◆ **The data**:
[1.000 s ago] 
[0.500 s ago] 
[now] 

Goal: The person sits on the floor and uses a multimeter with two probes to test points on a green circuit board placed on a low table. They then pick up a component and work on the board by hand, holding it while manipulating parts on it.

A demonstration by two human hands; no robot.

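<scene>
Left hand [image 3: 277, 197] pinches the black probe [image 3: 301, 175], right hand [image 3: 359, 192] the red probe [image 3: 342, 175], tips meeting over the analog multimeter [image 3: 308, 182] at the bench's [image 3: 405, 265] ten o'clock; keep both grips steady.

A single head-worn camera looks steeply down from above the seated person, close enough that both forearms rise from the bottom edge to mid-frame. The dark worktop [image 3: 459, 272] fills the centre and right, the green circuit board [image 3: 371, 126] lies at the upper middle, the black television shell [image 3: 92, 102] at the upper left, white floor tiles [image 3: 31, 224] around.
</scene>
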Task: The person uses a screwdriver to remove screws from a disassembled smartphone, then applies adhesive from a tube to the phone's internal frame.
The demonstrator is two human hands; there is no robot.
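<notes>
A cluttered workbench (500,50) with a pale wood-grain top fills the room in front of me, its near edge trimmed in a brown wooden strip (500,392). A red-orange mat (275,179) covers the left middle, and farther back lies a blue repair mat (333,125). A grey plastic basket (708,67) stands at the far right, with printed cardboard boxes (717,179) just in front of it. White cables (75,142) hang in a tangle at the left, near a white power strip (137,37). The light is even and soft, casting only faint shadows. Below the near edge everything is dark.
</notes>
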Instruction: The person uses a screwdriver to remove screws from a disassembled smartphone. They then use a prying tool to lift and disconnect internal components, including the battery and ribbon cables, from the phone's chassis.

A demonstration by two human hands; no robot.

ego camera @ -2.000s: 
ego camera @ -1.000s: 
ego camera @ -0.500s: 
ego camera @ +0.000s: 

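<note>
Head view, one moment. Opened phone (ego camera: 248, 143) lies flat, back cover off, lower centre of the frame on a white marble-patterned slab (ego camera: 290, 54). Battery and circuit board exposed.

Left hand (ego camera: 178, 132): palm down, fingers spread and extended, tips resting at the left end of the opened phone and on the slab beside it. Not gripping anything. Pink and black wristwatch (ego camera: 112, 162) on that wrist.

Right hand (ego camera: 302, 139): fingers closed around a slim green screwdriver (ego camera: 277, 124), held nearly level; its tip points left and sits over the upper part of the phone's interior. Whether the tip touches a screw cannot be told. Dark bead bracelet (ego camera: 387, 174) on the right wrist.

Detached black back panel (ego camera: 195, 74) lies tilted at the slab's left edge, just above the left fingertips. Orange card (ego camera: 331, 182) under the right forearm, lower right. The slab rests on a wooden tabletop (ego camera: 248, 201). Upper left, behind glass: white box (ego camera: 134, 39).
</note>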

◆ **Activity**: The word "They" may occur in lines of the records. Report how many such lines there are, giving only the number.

◆ **Exercise solution**: 2